Abstract
The global economy is expected to grow steadily at 2.7% in 2024 and 2025, with varying performances in different regions. The US and China show promising signs, while the Eurozone and Japan may experience subdued growth. In Thailand, the economy is projected to grow by 2.5% in 2024 and 2.9% in 2025, driven by private investment and government spending. The Thai policy interest rate is expected to decrease to 2% by early 2025. Geopolitical tensions may accelerate global economic decoupling, presenting opportunities for Thai industries.
Summary
The Global Economy in 2024 and 2025
The global economy in 2024 and 2025 is expected to grow steadily at 2.7%, remaining below the pre-COVID-19 pace. The US economic outlook for 2024 has improved due to robust domestic demand. In Asia, China shows promising prospects from the manufacturing sector and economic stimulus measures, while India and ASEAN economies continue their growth trajectory. The Eurozone and Japan may experience subdued growth. In 2025, the global economic drivers are expected to shift with ASEAN economies accelerating, India maintaining growth, and the Eurozone and Japan improving modestly. However, the US economy might experience slower growth, and structural issues in China could hamper growth.

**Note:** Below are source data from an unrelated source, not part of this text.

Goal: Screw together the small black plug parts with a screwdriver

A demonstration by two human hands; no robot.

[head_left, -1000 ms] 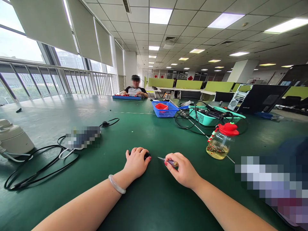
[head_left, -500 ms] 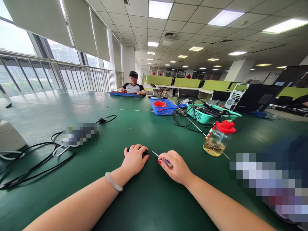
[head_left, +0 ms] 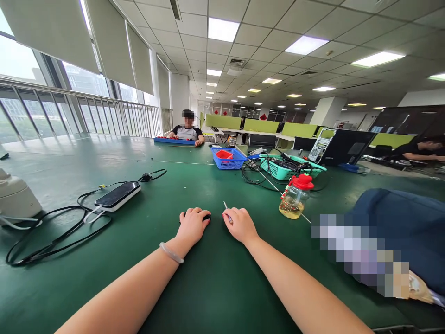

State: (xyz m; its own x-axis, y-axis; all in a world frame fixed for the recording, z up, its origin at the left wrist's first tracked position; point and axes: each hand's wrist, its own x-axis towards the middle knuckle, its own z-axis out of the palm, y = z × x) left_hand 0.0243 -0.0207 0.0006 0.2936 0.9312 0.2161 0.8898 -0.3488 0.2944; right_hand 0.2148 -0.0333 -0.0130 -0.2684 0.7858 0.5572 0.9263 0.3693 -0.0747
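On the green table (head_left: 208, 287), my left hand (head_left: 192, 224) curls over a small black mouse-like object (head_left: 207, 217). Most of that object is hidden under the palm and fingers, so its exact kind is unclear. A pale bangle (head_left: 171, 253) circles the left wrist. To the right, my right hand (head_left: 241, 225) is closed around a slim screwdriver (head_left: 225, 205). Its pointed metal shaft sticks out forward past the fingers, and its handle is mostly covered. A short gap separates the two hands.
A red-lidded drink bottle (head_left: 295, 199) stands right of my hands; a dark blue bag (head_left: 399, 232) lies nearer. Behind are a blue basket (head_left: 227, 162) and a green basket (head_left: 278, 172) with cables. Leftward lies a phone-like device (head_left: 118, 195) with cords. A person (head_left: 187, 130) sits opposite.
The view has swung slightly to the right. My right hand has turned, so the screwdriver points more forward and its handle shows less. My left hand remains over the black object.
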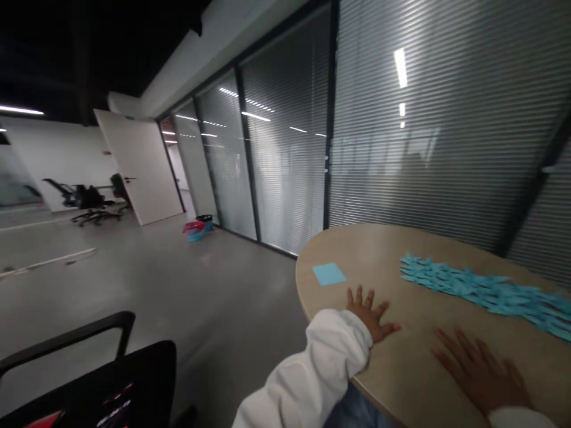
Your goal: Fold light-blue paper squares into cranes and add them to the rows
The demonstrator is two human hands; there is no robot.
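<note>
My left hand [371, 314] rests flat on the round wooden table [379, 241], fingers spread and nothing in it. Just beyond its fingertips lies a flat square of blue paper [329, 274], apart from the hand. To the right, my right hand [488, 370] is over the tabletop with its fingers stretched out, slightly blurred, holding nothing. A long row of folded blue paper pieces [477, 286] runs along the far right side of the table, beyond both hands.
A black office chair [147, 380] stands at the lower left beside the table. Glass partitions with blinds [437, 166] rise behind it. Farther off are an open white door [138, 166], lined bins [195, 229] and more chairs [91, 199].
</note>
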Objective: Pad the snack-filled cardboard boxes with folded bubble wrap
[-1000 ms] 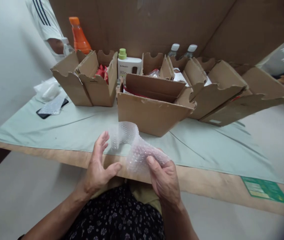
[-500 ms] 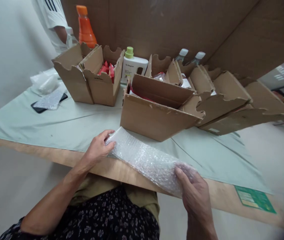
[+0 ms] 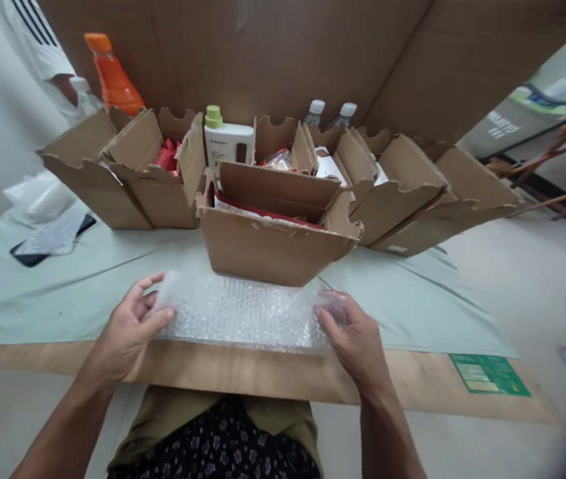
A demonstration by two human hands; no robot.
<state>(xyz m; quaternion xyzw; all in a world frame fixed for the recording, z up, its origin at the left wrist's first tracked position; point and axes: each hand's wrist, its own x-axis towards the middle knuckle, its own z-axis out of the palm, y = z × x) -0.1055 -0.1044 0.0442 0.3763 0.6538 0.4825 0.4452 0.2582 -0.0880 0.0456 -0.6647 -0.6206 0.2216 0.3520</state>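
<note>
A strip of clear bubble wrap (image 3: 243, 313) is stretched level between my two hands, over the front edge of the table. My left hand (image 3: 130, 319) pinches its left end, thumb in front and fingers behind. At the right end my right hand (image 3: 355, 336) grips it with the thumb on the near side, and some fingers show through the plastic. Just behind the wrap stands a cardboard box (image 3: 273, 249) with a red-edged packet inside.
More cardboard bins (image 3: 157, 196) line the back, with red packets in one. Behind them stand a white jug (image 3: 227, 143) and an orange bottle (image 3: 116, 83). A dark phone (image 3: 30, 258) lies left under plastic. A green card (image 3: 489, 374) lies front right. Another person's sleeve (image 3: 38, 40) shows.
The bubble wrap has swung from a slant to level, its right end rising. My left hand has moved left and lower in view, my right hand up and left. The camera view has shifted.
</note>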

The Thai Economy in 2024 and 2025
In 2024, the Thai economy is predicted to slowly regain momentum with 2.5% growth, primarily driven by the service sector and rebounding foreign tourist arrivals. However, factors such as limited export growth and challenges in the manufacturing sector may pose downward pressures. Additionally, the Thai economy is expected to rebound in 2025 with a growth rate of 2.9%, driven by private investment and normal government disbursement levels. Challenges remain in both household and business sectors, with vulnerable groups requiring financial support measures to yield broad-based benefits.
Thailand’s Policy Interest Rate
SCB EIC anticipates the MPC to cut the policy rate to 2.25% by the end of 2024 and further to 2% in early 2025. Domestic demand impetus may be hindered by economic risks, structural issues, and financial vulnerability. The Thai baht is expected to gradually strengthen in the short term alongside economic recovery. Geopolitical risks could heighten uncertainties and global economic decoupling, presenting both challenges and opportunities for Thailand’s industry.